Another limitation is the potential lenticular changes that may coexist, especially in older patients, which may significantly bias the normalization calculations by this ray-tracing technique to include crystalline lens change data. Clinicians need to recognize and use caution in such cases. These issues may be addressed by an only-corneal reverse ray tracing–based ablation, a technique that can become useful and a platform that should be, in our opinion, an expectation from the industry.

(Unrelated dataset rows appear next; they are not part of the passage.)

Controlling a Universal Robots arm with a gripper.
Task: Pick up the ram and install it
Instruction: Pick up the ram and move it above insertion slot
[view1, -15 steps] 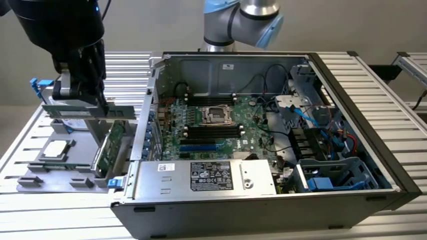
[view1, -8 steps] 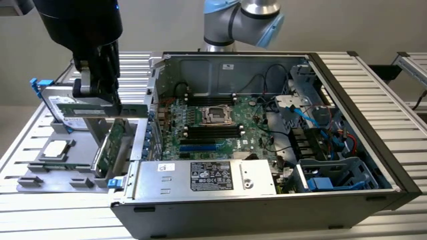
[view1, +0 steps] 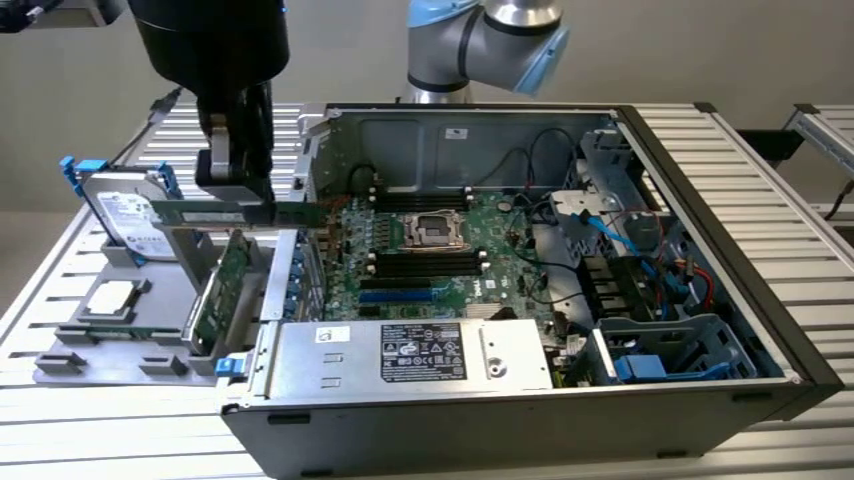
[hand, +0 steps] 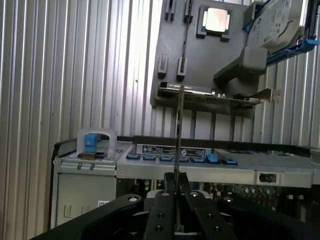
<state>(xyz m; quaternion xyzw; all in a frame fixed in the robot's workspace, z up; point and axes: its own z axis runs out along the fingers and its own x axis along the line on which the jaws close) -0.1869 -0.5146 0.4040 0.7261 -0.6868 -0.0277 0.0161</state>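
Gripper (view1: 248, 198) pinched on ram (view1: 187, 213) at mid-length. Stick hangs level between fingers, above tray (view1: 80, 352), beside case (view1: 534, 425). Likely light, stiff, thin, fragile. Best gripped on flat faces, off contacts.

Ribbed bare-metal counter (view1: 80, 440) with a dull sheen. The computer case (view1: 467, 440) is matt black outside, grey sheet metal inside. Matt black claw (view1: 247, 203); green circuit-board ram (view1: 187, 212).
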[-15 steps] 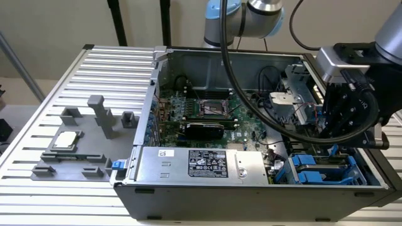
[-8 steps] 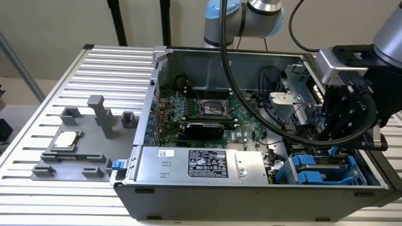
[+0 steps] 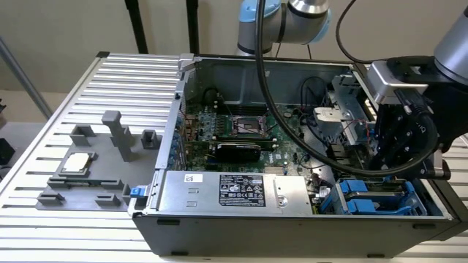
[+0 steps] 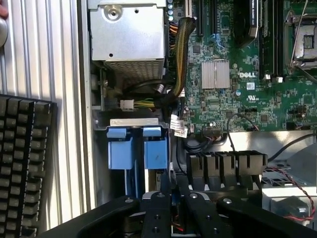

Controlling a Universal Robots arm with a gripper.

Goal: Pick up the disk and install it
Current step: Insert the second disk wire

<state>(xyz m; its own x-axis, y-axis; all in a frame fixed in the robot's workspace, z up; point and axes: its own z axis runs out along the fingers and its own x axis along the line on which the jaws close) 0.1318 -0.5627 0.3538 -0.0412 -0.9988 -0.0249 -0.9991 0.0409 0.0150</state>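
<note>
**Gripper hangs over the drive bay, disk seated in the case corner**

The gripper (image 3: 398, 145) hangs inside the open computer case (image 3: 292, 219), at the exterior view's right, just above the drive bay. The disk (image 3: 365, 198) sits in that bay at the case's near corner, its blue carrier rails showing in the wrist view (image 4: 138, 148) just beyond the black fingers (image 4: 157, 215). The fingers stand close together with only a narrow gap, and I cannot tell whether they grip anything. The power supply (image 3: 234, 192) lies beside the bay. A CPU chip (image 3: 76, 163) rests on a grey fixture on the slatted surface (image 3: 124, 82).
</note>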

Additional studies of more cases and longer follow-up may further validate the data presented in this preliminary feasibility study. We in this study introduced a novel technique based on the combination of higher fluence CXL along with customized PRK (Athens protocol) using ray tracing from artificial intelligence that combined data from wavefront, Scheimpflug tomography, and interferometry axial length measurements for safe and effective management of progressive keratoconus in young adult patients.
Footnotes
The authors have no funding or conflicts of interest to disclose.
Presented in part at the winter ESCRS meeting; February 21–23, 2020; Marrakesh, Morocco; and in the virtual meetings of the 2020 ASCRS, ESCRS, and AAO.